Required action
Instruction for the data below: set down exactly the lines from the line with "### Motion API" to the line with "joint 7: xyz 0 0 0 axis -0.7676", inclusive, and no others.

Collected material
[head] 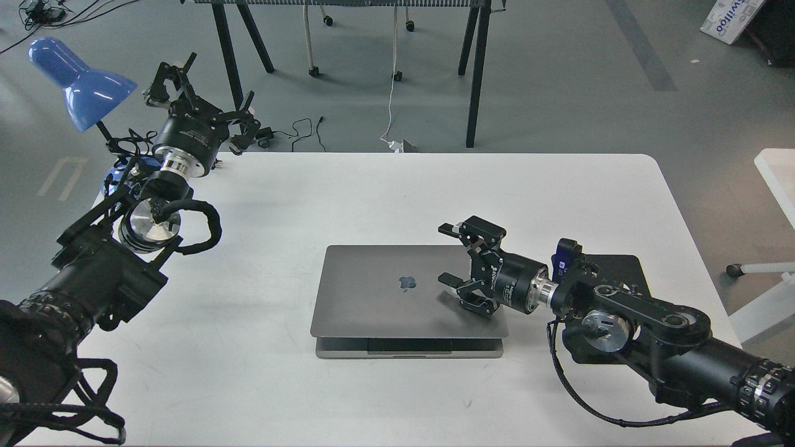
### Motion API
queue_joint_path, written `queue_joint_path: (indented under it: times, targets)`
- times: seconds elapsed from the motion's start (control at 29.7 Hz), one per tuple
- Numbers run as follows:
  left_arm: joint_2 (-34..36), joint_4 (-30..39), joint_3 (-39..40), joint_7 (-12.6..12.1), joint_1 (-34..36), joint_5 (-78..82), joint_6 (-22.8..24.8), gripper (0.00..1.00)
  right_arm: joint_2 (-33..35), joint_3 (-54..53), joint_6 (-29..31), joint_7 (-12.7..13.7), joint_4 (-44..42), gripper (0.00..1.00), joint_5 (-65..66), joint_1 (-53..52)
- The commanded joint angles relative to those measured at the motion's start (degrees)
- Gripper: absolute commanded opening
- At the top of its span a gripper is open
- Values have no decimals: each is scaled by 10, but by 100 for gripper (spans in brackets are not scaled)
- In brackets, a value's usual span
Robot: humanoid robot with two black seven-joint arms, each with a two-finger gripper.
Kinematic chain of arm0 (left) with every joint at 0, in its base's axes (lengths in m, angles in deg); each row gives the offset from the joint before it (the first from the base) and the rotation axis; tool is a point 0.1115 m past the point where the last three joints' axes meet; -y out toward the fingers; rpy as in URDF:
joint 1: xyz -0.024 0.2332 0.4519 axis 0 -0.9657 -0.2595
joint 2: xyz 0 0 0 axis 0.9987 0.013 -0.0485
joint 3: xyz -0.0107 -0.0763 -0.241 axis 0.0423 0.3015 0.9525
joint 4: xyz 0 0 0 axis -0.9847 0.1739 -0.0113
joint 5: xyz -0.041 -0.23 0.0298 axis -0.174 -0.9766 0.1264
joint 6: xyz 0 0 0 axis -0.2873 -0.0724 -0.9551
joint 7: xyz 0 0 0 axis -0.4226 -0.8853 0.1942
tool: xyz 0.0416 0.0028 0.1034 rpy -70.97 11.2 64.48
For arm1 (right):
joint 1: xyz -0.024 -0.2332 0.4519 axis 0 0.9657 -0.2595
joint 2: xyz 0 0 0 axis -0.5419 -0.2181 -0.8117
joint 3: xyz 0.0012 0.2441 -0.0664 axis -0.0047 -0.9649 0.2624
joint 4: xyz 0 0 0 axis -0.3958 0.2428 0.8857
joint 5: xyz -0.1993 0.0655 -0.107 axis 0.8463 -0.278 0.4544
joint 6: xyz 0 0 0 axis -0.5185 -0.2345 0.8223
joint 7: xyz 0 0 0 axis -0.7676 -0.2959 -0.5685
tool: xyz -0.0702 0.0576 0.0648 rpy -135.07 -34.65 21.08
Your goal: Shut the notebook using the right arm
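The MacBook laptop (pixel 397 292) lies near the tabletop's (pixel 261 205) front edge, lid almost down, a thin gap at the front. Our right gripper (pixel 448 257) hovers over the lid's right side, fingers spread wide. It partly hides the black mouse pad (pixel 621 270). Our left gripper (pixel 205 93) is open, off the back-left corner.

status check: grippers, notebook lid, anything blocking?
Right gripper open, over the lid's right side. Left gripper open, raised by the blue lamp. Notebook lid nearly down, thin gap at front edge. Nothing in the way.
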Motion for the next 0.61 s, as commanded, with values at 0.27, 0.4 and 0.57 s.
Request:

Result
### Motion API
queue_joint_path, written `queue_joint_path: (indented under it: times, targets)`
- times: seconds elapsed from the motion's start (control at 29.7 Hz), one per tuple
- Numbers run as follows:
  left_arm: joint_2 (-34..36), joint_4 (-30..39), joint_3 (-39..40), joint_7 (-12.6..12.1), joint_1 (-34..36), joint_5 (-78..82), joint_6 (-22.8..24.8), gripper (0.00..1.00)
  right_arm: joint_2 (-33..35), joint_3 (-54..53), joint_6 (-29..31), joint_7 (-12.7..13.7), joint_4 (-44..42), gripper (0.00..1.00), joint_5 (-65..66), joint_1 (-53..52)
- The commanded joint angles relative to those measured at the motion's start (degrees)
- Gripper: absolute commanded opening
- At the top of its span a gripper is open
- Values have no decimals: each is scaled by 10, but by 100 for gripper (spans in brackets are not scaled)
- In brackets, a value's usual span
Robot: humanoid robot with two black seven-joint arms, each with a two-finger gripper.
Kinematic chain of arm0 (left) with every joint at 0, in its base's axes (lengths in m, angles in deg); each row gives the offset from the joint before it (the first from the base) and the rotation axis; tool is a point 0.1115 m past the point where the last three joints' axes meet; -y out toward the fingers; rpy as in URDF:
joint 1: xyz -0.024 0.2332 0.4519 axis 0 -0.9657 -0.2595
joint 2: xyz 0 0 0 axis 0.9987 0.013 -0.0485
joint 3: xyz -0.0107 -0.0763 -0.241 axis 0.0423 0.3015 0.9525
joint 4: xyz 0 0 0 axis -0.9847 0.1739 -0.0113
joint 5: xyz -0.041 -0.23 0.0298 axis -0.174 -0.9766 0.1264
joint 6: xyz 0 0 0 axis -0.2873 -0.0724 -0.9551
joint 7: xyz 0 0 0 axis -0.4226 -0.8853 0.1942
tool: xyz 0.0416 0.0028 0.1034 rpy -70.97 11.2 64.48
For arm1 (right):
joint 1: xyz -0.024 -0.2332 0.4519 axis 0 0.9657 -0.2595
joint 2: xyz 0 0 0 axis -0.5419 -0.2181 -0.8117
joint 3: xyz 0.0012 0.2441 -0.0664 axis -0.0047 -0.9649 0.2624
joint 4: xyz 0 0 0 axis -0.3958 0.2428 0.8857
joint 5: xyz -0.1993 0.0655 -0.107 axis 0.8463 -0.278 0.4544
joint 6: xyz 0 0 0 axis -0.5185 -0.2345 0.8223
joint 7: xyz 0 0 0 axis -0.7676 -0.2959 -0.5685

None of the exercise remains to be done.